Le Moyen Age et son insécurité liée aux invasions barbares et aux luttes d’influence des Seigneurs locaux, n’épargna pas Rennes-les-Bains, bien au contraire. En témoignent aux alentours, le château d’Arques antérieur au Vème siècle et dont subsiste un remarquable donjon d’architecture gothique, le château de Serres détruit avantle XVème siècle, et remplacé par une bastide actuellement restaurée et habitée, et les vestiges des châteaux de Blanchefort et du Bézu. C’est dire que pendant de longs siècles, seuls des habitants de proximité utilisaient les installations antiques de plus en plus dégradées.

Rennes-les-Bains avait son bain des ladres, les "Bains Doux", mais la tradition veut que ce soit une autre source, dénommée depuis "Bains de La Reine" qui guérit de la lèpre, Blanche de Bourbon, exilée au château de Peyrepertuse par son mari Pierre le Cruel. La découverte, selon le curé Delmas, de nombreuses monnaies du moyen âge et d’objets divers, dont un éperon en fer et une rosette datant des Valois, permettent de penser que Rennes-les-Bains et son activité thermale ont survécu au cours de cette période, ce que confirment Bonnard et Percepied. En 1162, c’est sous l’appellation d’Aquis Calidis, que les bains de Rennes sont colligés parmi les biens du monastère d’Alet. A partir du XIVème siècle et jusqu’à la fin du XVIIIème siècle, Rennes-les-Bains s’appellera "Baings de Montferrand". Et c’est par"... bains chaulx comme : à Limons ( lire Limoux )... " que Rabelais les désignent dans Pantagruel. Mais en ces temps là, les bâtiments thermaux et les voies de communications restaient précaires dans la plupart des stations thermales françaises.

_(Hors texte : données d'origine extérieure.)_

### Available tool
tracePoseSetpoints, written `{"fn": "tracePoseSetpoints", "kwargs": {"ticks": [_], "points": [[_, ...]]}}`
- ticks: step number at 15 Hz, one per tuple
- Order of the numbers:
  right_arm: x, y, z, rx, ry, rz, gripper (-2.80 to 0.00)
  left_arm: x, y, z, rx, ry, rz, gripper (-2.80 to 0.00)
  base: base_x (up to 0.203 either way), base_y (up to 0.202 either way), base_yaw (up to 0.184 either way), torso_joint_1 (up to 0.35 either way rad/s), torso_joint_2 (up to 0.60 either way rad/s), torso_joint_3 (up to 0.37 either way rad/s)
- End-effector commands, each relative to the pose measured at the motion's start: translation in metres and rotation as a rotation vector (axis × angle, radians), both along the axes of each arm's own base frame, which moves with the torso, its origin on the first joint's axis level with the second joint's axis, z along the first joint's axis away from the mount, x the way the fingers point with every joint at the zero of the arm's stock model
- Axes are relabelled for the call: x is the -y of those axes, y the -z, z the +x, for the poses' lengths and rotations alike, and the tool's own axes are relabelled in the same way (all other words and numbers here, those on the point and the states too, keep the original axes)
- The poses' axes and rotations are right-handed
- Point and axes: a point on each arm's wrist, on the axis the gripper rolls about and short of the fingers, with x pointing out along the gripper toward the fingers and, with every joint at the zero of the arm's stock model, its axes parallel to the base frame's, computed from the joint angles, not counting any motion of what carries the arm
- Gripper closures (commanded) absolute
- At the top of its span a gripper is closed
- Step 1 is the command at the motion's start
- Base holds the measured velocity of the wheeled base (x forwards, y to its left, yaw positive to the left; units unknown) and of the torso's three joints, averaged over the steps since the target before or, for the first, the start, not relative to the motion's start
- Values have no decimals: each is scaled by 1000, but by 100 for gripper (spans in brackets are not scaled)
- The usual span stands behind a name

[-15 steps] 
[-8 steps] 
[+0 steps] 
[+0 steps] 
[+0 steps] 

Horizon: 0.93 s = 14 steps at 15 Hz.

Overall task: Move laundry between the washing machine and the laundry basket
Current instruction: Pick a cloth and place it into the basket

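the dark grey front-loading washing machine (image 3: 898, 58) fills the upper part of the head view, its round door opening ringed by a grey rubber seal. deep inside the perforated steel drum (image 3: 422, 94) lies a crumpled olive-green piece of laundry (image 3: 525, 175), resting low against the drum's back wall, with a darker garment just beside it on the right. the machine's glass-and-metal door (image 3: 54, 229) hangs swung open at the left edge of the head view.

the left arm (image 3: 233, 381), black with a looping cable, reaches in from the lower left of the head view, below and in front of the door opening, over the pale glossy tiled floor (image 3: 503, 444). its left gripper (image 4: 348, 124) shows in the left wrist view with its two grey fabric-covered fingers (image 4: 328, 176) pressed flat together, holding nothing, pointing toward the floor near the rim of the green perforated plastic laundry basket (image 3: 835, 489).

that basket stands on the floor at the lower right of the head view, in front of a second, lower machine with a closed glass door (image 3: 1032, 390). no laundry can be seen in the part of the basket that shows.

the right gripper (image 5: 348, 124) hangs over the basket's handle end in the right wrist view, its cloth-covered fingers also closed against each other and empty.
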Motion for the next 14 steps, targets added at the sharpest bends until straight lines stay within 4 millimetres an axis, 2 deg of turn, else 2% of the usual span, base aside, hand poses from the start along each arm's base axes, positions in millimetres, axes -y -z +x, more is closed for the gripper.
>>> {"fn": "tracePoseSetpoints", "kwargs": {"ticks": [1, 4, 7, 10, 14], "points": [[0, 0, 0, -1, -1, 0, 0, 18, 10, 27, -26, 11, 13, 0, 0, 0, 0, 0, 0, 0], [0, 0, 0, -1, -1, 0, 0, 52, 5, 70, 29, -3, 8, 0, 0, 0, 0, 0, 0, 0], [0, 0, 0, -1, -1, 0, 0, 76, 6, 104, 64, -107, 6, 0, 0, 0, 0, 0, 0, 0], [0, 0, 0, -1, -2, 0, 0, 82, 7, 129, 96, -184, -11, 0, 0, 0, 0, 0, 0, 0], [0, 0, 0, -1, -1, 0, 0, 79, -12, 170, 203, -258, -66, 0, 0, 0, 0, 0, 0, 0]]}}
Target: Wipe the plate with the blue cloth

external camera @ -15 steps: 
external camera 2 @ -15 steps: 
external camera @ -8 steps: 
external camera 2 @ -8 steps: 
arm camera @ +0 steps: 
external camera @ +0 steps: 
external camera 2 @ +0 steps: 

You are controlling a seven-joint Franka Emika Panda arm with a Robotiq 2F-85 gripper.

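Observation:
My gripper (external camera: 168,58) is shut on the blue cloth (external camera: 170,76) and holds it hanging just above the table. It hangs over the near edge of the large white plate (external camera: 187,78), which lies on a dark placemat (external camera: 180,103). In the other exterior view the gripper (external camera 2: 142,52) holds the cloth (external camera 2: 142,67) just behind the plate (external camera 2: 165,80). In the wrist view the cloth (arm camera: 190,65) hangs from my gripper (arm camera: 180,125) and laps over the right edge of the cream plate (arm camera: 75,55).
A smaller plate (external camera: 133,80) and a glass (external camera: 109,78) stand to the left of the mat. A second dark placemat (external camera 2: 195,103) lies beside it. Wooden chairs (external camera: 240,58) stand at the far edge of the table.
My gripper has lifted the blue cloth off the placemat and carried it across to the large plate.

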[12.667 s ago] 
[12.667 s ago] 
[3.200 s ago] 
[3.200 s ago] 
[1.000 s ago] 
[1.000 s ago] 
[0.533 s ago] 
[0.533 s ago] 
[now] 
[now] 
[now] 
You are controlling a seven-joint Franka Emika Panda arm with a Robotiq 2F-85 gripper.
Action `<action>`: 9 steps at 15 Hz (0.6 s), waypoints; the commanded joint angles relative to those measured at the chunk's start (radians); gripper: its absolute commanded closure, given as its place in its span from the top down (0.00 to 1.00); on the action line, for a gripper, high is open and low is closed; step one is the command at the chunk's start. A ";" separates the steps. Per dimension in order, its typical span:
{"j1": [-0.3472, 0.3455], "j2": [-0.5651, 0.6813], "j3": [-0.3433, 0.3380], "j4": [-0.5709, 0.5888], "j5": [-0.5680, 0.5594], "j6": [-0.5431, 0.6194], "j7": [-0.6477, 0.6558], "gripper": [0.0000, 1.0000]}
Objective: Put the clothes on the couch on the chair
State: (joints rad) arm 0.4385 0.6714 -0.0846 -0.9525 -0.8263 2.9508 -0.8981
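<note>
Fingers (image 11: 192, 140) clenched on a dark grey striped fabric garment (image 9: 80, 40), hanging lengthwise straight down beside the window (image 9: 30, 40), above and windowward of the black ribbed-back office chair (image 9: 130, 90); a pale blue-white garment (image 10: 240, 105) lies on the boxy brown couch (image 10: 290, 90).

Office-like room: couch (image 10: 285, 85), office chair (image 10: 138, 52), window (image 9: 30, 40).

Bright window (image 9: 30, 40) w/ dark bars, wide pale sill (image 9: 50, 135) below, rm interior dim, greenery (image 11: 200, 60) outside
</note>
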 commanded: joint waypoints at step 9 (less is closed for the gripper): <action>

Ainsi, Gensanne signale l’existence en 1778, de trois établissements comportant uniquement des piscines communes : "Bains Doux", "La Reine", "Bains Forts", alors que Julia, à qui l’on doit la première analyse chimique des eaux, et Labouisse-Rochefort, nous indiquent que l’accès n’était possible qu’à dos de mulet ou de chevaux jusqu’à l’achèvement de la route en 1831. La station était alors la propriété d’Urbain de Fleury qui en avait fait l’acquisition le 27 floréal an IV lors de la vente de biens nationaux issus de la confiscation par la Révolution, pour cause d’émigration des biens de son père. Les eaux de Rennes-les-Bains étaient connues des milieux scientifiques , puisque Carrere, au nom de la Société Royale de Médecine, les décrits en 1785 et Allibert premier médecin du Roi, fait de même en 1826.